Quizás
Mikel Lejarza
Toulouse
de poco un todo
UN matrimonio tenía un enconado problema de convivencia. Durante la semana el marido trabajaba duro soñando con el pudin de los sábados. Su mujer le preparaba, por eso, una gran comida, pero tan grande que, cuando llegaba al anhelado pudin, el hombre ya no tenía hambre. Él le pedía entonces que la próxima vez sirviese primero el pudin, mas ella se negaba porque el pudin siempre ha sido un postre. Acudieron al rabino, que les dijo, tras ponderarlo detenidamente, que la mujer haría dos, uno para servir antes, y otro para servir, como toda la vida, al final. La solución convenció a ambos y vivieron felices y comieron pudines.
Este cuento jasídico viene que ni que pintado al asunto del matrimonio homosexual. Nunca se estuvo tan cerca de un gran acuerdo social. ¿Por qué? Porque mientras que unos alcanzaban la anhelada equiparación de derechos con el matrimonio, otros sólo pedíamos que no se le llamara "matrimonio". Era una cuestión nominal, nada más, pero en la que se empeñaron lo mismo los defensores del matrimonio homosexual al no concederla. A los partidarios de "uniones civiles" o similar, nos amparaba la tradición ininterrumpida y universal y, además, el texto del artículo 38 de la Constitución: "El hombre y la mujer tienen derecho a contraer matrimonio".
La cuestión, como se sabe, se enconó, y llegó al TC. Éste debía haber actuado como el sabio rabino y haber declarado la armoniosa coexistencia de dos postres. Pero ha preferido hacer de Humpty Dumpty: "Cuando yo uso una palabra -insistió Humpty Dumpty con un tono de voz más bien desdeñoso- quiere decir lo que yo quiero que diga..., ni más ni menos". "La cuestión -insistió Alicia- es si se puede hacer que las palabras signifiquen tantas cosas diferentes". "La cuestión -zanjó Humpty Dumpty- es saber quién es el que manda..., eso es todo". Y ahora todo es "matrimonio".
Se perdió la oportunidad, quizá porque para muchos lo importante no era el reconocimiento efectivo de derechos a las parejas homosexuales, sino la imposición de un orden nuevo a todos. La alegría agresiva con que algunos han recibido la sentencia, acompañándola de acusaciones de intolerancia y homofobia a los que pensábamos lo contrario, entre los que se cuentan, por cierto, conocidos homosexuales, invita a sospecharlo.

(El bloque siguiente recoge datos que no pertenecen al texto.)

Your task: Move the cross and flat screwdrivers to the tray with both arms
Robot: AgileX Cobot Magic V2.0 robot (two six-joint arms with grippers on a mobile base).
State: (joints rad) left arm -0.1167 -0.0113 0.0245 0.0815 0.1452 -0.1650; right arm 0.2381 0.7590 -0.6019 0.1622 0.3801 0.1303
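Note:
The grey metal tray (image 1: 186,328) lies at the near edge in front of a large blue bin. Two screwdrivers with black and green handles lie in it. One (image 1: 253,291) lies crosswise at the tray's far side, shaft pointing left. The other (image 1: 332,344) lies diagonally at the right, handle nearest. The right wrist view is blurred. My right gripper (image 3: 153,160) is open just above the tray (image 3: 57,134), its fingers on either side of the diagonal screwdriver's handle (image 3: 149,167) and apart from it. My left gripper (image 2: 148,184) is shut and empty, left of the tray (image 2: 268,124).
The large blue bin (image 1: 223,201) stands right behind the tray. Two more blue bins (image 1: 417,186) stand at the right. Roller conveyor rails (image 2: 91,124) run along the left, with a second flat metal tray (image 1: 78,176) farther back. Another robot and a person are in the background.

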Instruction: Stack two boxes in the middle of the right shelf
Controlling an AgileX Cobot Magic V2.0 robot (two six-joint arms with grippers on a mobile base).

Con todo, la oportunidad esta venía con trampas. De haberse optado por los nombres diversos, habríamos concluido que nuestra legislación civil es muy respetuosa con el matrimonio católico. Y desde hace mucho no lo es: no ampara nuestro compromiso por la indisolubilidad. Además habríamos aceptado la total equiparación de derechos entre parejas homosexuales y los matrimonios, con la excepción del nombre. Y eso no es equitativo, porque realidades distintas exigen normas distintas, sin discriminar a nadie ni negar los derechos propios a cualquier tipo de unión. En verdad, contrariados estamos mejor.